Solved – R caret ROC optimal cut-off in original values


I am new to using R-project, I started using the programming language due to the ease of cross-validation package caret. However, I'm stuck at translating the predicted probability values into the original practical values.

We have pedal power data from 45 unilateral vascular patients and 25 healthy participants and we want to predict the cut-off point at which people have vascular problems. I've used a 10-repeated 10-fold cross validation ROC to get the optimal (young method) cut-off point with general linear models.

The dataset is called Dia_data, as an example I'm using the variabele DIFF_POWER_MEAN_95_REL


#train model
data_ctrl <- trainControl(method="repeatedcv", repeats= 10,     savePredictions=TRUE, classProbs=TRUE, number=10, p=0.8, summaryFunction = twoClassSummary, returnResamp = "all")` 
model <- train(patient ~ DIFF_POWER_MEAN_95_REL, data=Dia_data, method="glm",         trControl=data_ctrl, metric = "ROC", na.action = na.pass)`

#generate ROC-curve
ROC <- plot.roc(model$pred$obs, model$pred$N)

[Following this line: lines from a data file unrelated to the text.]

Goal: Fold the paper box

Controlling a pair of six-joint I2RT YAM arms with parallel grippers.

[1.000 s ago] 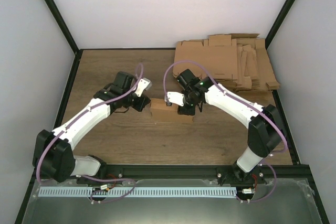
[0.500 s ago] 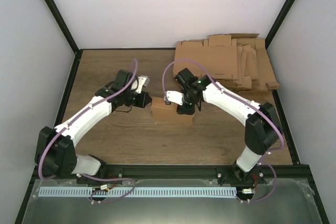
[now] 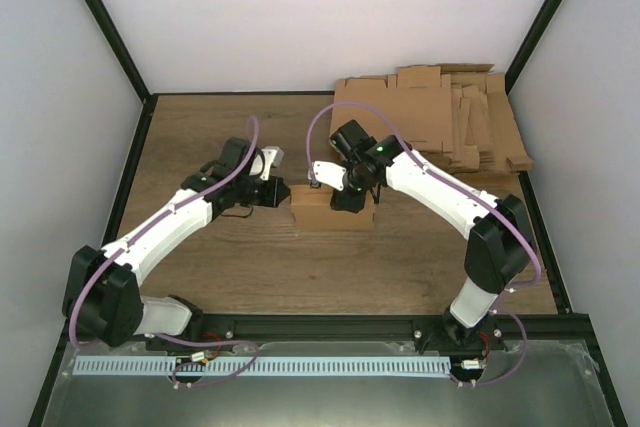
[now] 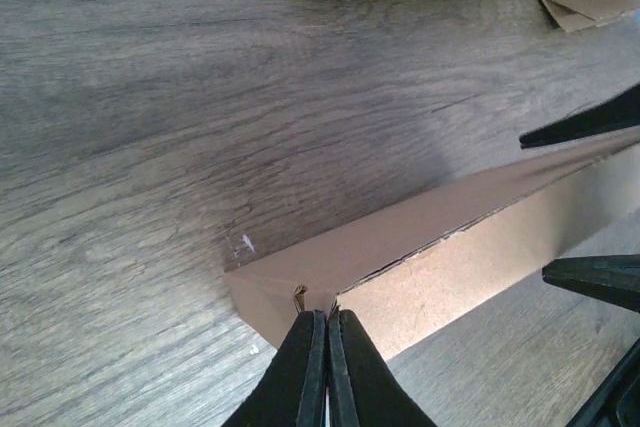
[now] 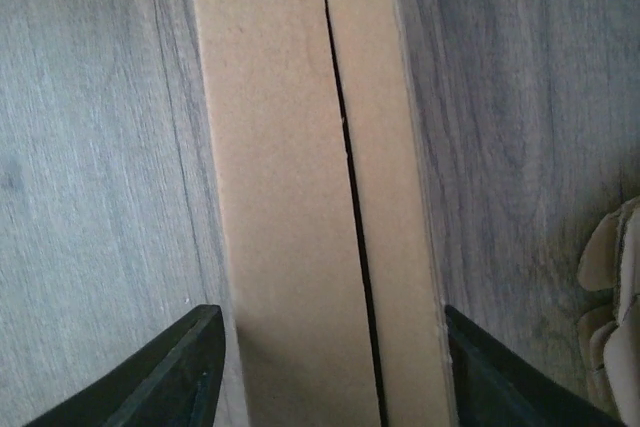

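Observation:
The paper box is a shallow brown closed mailer lying at the middle of the table. Its lid seam runs lengthwise in the right wrist view. My left gripper is shut, its tips pressed against the box's left end corner, where a small tab edge sticks out. Over the box hovers my right gripper, open. Its two fingers stand either side of the box's width, apart from its walls. Those black fingertips also show in the left wrist view.
A pile of flat brown cardboard blanks fills the back right corner, just behind the right arm; its edge lies close to the box. A black frame rail runs along the near table edge.
My right gripper's jaws have spread wider over the box. The left gripper has slid right up to the box's left end, and the box has shifted slightly right.

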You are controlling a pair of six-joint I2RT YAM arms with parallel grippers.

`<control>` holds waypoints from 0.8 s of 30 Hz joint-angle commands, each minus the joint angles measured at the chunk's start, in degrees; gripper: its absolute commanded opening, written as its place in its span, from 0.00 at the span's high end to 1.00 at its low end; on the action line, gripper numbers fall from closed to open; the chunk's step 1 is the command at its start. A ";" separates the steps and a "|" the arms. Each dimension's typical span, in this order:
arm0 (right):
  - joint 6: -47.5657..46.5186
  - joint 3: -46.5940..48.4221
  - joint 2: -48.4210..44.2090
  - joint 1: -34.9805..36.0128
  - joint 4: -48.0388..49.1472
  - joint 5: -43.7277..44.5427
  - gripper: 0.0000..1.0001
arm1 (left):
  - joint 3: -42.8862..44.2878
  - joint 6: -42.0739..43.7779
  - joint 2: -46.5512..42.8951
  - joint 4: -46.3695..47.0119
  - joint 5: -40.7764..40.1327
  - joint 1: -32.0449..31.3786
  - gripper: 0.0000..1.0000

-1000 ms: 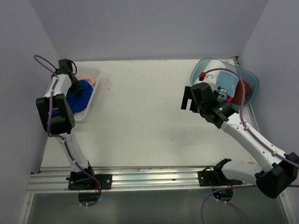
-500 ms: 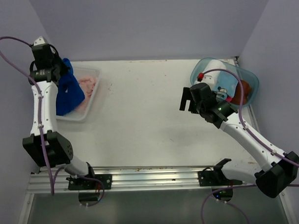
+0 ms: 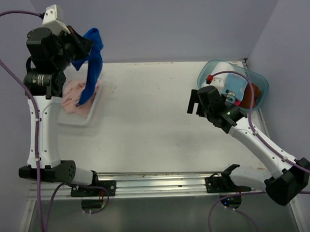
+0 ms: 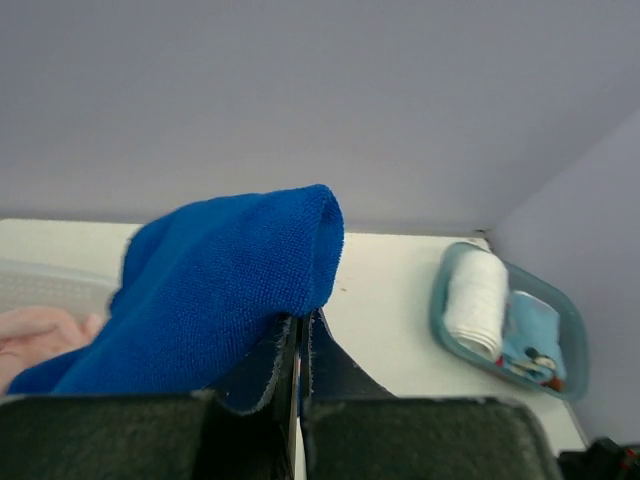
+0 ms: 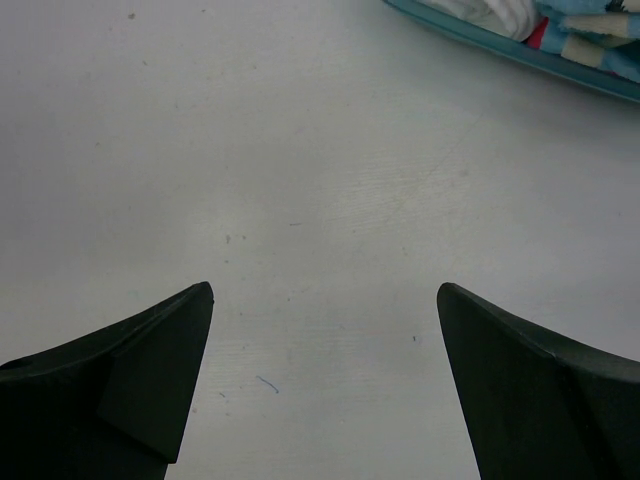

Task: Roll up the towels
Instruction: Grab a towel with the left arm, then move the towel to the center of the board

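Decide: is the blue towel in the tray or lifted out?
Lifted out: the blue towel hangs from the shut left gripper above the tray, its tip near the pink towel.

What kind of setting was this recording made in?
Probably a lab test cell, not a home: a white table boxed in by plain walls, a left arm and right arm bolted to a metal rail, and a towel tray.

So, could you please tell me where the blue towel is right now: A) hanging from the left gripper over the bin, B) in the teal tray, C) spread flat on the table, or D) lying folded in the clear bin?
A: the blue towel dangles from the shut left gripper above the clear bin, where only the pink towel lies.
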 commanded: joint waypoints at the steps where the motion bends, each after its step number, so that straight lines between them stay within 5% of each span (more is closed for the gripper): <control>1: 0.21 1.22 -3.44 0.36 2.00 5.42 0.01 | 0.38 -1.98 -3.66 2.88 7.45 -4.81 1.00; 7: 1.35 -0.89 -8.71 0.27 2.36 9.38 0.01 | -8.48 -3.56 -4.28 5.78 8.60 -17.54 1.00; 16: 2.84 -1.24 -10.64 0.36 -3.36 11.49 0.02 | -41.08 -8.66 -5.59 15.80 5.87 -35.40 1.00; 22: -1.02 -2.21 -8.90 0.27 -0.63 3.16 0.02 | -41.83 -5.42 -5.42 13.44 2.45 -38.05 1.00; 23: -1.28 -1.69 -6.98 0.27 -0.55 1.66 0.02 | -41.21 -4.02 -4.90 12.39 2.18 -38.05 0.68; 24: -1.63 -1.42 -6.00 0.27 -0.63 -1.14 0.02 | -40.42 -3.40 -3.76 9.77 0.88 -38.05 0.48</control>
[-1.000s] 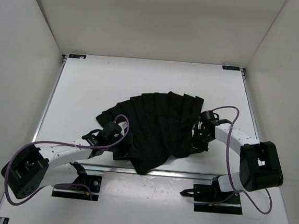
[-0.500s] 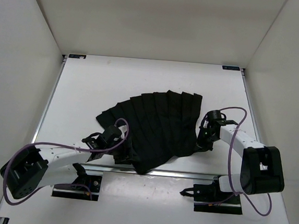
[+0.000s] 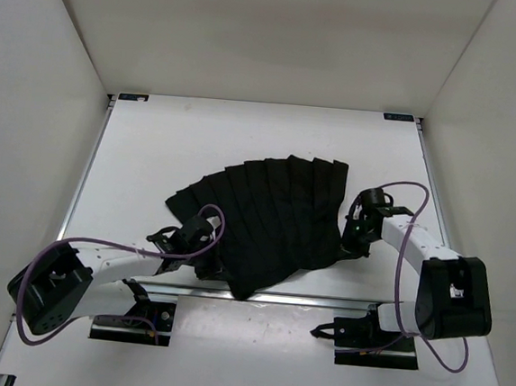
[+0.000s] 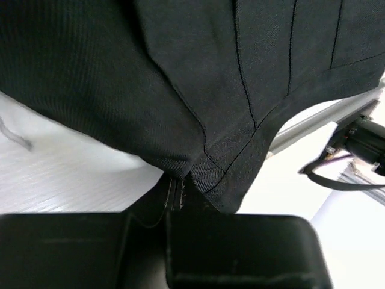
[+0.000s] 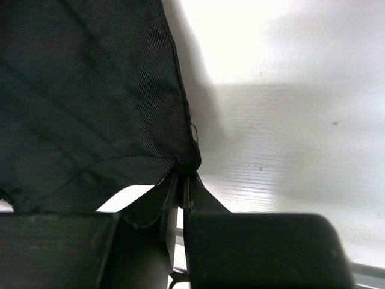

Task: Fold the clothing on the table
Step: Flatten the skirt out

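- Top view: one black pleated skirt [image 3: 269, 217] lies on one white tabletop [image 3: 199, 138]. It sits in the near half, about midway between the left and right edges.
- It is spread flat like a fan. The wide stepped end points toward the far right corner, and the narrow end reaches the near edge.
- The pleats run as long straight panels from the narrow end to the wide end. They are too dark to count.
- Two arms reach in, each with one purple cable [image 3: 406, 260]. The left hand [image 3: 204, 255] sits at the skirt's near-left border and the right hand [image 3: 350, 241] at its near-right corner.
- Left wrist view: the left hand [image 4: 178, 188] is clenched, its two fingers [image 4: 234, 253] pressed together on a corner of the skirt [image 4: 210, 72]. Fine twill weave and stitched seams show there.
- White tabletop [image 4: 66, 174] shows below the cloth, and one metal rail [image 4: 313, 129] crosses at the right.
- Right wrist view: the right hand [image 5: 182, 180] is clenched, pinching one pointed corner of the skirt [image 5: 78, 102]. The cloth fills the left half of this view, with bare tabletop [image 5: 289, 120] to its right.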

#optimal cut-off point using youden method
coords(ROC, "b", ret="t", best.method="youden")

The ROC-curves looks fine, he result I get is a cut-off point of 0.273, but this value doesn't make sense (see plot). This cut-off point is based on the prediction probabilities due to resampling.
If I would make an ROC curve in SPSS for example (without cross-validation) the cut-off point is around 5 watts. This means that a pedal power difference between both legs of 5 watts is a predictor for vascular problems.
What I would like to have is the cross-validated cut-off value in original pedal power values.

How do I acquire the cut-off point values in original pedal power values?

Thus, the pedal power difference at which people have vascular problems?

Many thanks in advance!

ROC-curve showing the predicted value of the pedal power difference between both legs with optimal cut-off point

Best Answer

I think you confuse the prediction cut-off values (here: patient) with the cut-off value for your x-variable (here: pedal power).

If you take a look a the final model:


In your output you will see the coefficients for the intercept and pedal power variable. You want for example a prediction of above 0.8 to be sure someone is a patient. Imagine coefficients for intercept and DIFF_POWER_MEAN_95_REL are: -1.1015 and 0.3900.

               prediction = -1.1015 + DIFF_POWER_MEAN_95_REL * 0.3900
                      0.8 = -1.1015 + DIFF_POWER_MEAN_95_REL * 0.3900
   DIFF_POWER_MEAN_95_REL = (0.8 + 1.1015) / 0.3900
   DIFF_POWER_MEAN_95_REL = 4.8756

Your next challenge will be to decide on the cut-off for your prediction. You can do this for example by looking at the ratio false negatives / false positives (confusion matrix).